Right, but training an LLM on the output of another LLM can certainly exacerbate...

paxys · on March 30, 2023

Maybe, but we are fast approaching the point (or more likely have crossed it already) where distinguishing between human and AI generated data isn't really possible. If Google indexes a blog, how does it know whether it was written with AI assistance and therefore should not be used for training? Heck, how does OpenAI itself prevent such a feedback loop from its own output (or that of other LLMs)?

madeofpalk · on March 30, 2023

> If Google indexes a blog, how does it know whether it was written with AI assistance and therefore should not be used for training

Yes, this is an existential problem for Google and training future LLMs.

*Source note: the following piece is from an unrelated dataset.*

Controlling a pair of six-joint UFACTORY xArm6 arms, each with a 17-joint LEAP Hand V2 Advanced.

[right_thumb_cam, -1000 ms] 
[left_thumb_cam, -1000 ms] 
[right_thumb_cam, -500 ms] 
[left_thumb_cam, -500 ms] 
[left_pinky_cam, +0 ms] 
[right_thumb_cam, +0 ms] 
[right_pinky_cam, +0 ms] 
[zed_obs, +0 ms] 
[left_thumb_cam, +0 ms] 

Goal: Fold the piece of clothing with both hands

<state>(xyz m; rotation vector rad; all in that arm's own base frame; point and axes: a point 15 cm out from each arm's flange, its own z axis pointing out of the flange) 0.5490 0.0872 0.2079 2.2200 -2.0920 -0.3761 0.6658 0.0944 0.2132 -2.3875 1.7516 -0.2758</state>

See also, https://www.theverge.com/23642073/best-printer-2023-brother-... and https://searchengineland.com/verge-best-printer-2023-394709

ethbr0 · on March 31, 2023

Or Google can just materialize the expected page into existence at search time.

... it's uncanny how it always finds what you thought you were looking for!

notahacker · on March 30, 2023

I'm only half joking.... I think we likely will end up with flags for human generated/curated content (and it will have to be that way round, as I can't imagine spammers bothering to put flags on AI-generated stuff), and we probably already should have an equivalent of robots.txt protocol that allows users to specify which parts of their website they would and wouldn't like used in the training of LLMs.

jfk13 · on March 30, 2023

If content with a "human-generated" flag is rated more highly in some way -- e.g. search results -- then of course spammers will automatically add that flag to their AI-generated garbage. How do you propose to prevent them?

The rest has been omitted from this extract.